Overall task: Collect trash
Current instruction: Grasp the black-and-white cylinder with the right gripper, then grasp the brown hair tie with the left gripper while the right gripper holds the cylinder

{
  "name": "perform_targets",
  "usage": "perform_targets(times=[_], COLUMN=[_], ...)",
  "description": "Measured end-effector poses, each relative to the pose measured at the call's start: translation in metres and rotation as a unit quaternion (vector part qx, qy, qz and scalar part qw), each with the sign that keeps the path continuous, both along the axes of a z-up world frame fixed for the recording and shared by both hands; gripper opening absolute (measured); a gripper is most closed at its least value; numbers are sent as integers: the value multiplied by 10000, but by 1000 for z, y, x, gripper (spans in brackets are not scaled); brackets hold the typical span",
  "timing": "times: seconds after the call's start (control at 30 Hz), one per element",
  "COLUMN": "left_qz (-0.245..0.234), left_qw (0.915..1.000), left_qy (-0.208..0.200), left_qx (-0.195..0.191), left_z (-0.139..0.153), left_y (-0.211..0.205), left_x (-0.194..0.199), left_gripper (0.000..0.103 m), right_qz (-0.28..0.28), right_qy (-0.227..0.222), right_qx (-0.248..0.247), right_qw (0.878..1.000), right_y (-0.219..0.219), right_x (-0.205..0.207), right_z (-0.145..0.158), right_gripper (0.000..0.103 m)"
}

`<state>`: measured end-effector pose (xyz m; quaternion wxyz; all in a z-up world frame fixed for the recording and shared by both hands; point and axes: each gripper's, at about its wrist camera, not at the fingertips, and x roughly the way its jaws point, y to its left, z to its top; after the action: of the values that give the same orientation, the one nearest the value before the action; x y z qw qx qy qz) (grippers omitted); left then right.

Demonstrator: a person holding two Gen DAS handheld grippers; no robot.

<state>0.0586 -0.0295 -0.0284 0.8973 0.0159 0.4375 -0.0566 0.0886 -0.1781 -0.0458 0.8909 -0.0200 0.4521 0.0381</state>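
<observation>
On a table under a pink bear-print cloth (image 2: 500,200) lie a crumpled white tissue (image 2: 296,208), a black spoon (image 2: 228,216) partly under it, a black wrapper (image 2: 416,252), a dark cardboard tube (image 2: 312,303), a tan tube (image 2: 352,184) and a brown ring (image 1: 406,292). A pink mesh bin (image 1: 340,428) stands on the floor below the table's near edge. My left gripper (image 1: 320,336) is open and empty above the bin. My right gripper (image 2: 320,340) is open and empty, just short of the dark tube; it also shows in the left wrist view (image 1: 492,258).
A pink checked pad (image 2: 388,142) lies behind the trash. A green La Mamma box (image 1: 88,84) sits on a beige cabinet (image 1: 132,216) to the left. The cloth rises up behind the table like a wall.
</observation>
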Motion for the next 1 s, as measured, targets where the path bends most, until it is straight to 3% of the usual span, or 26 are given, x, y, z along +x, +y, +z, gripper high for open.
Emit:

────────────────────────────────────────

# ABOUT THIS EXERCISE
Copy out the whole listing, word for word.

# SOLUTION TO THIS TASK
Overall task: Collect trash
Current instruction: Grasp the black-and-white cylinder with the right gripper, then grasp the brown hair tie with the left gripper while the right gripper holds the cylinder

{
  "name": "perform_targets",
  "usage": "perform_targets(times=[_], COLUMN=[_], ...)",
  "description": "Measured end-effector poses, each relative to the pose measured at the call's start: translation in metres and rotation as a unit quaternion (vector part qx, qy, qz and scalar part qw), each with the sign that keeps the path continuous, both along the axes of a z-up world frame fixed for the recording and shared by both hands; gripper opening absolute (measured); a gripper is most closed at its least value; numbers are sent as integers: the value multiplied by 10000, but by 1000 for z, y, x, gripper (spans in brackets are not scaled); brackets hold the typical span",
  "timing": "times: seconds after the call's start (control at 30 Hz), one per element",
  "COLUMN": "left_qz (-0.245..0.234), left_qw (0.915..1.000), left_qy (-0.208..0.200), left_qx (-0.195..0.191), left_z (-0.139..0.153), left_y (-0.211..0.205), left_x (-0.194..0.199), left_gripper (0.000..0.103 m), right_qz (-0.28..0.28), right_qy (-0.227..0.222), right_qx (-0.248..0.247), right_qw (0.878..1.000), right_y (-0.219..0.219), right_x (-0.205..0.207), right_z (-0.145..0.158), right_gripper (0.000..0.103 m)"
}

`<state>`: measured end-effector pose (xyz m; quaternion wxyz; all in a z-up world frame fixed for the recording and shared by both hands; point and axes: each gripper's, at about its wrist camera, not at the fingertips, and x roughly the way its jaws point, y to its left, z to its top; after the action: of the values that give the same orientation, the one nearest the value before the action; x y z qw qx qy qz) (grippers omitted); left then right.

Demonstrator: a person holding two Gen DAS handheld grippers; no robot.

<state>0.0586 -0.0295 -0.0284 0.8973 0.0159 0.4375 -0.0566 0.0886 -0.1781 -0.0458 0.8909 -0.0200 0.4521 0.0381</state>
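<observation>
On a table under a pink bear-print cloth (image 2: 500,200) lie a crumpled white tissue (image 2: 296,208), a black spoon (image 2: 228,216) partly under it, a black wrapper (image 2: 416,252), a dark cardboard tube (image 2: 312,303), a tan tube (image 2: 352,184) and a brown ring (image 1: 406,292). A pink mesh bin (image 1: 340,428) stands on the floor below the table's near edge. My left gripper (image 1: 320,336) is open and empty above the bin. My right gripper (image 2: 320,340) is open and empty, just short of the dark tube; it also shows in the left wrist view (image 1: 492,258).
A pink checked pad (image 2: 388,142) lies behind the trash. A green La Mamma box (image 1: 88,84) sits on a beige cabinet (image 1: 132,216) to the left. The cloth rises up behind the table like a wall.
</observation>
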Motion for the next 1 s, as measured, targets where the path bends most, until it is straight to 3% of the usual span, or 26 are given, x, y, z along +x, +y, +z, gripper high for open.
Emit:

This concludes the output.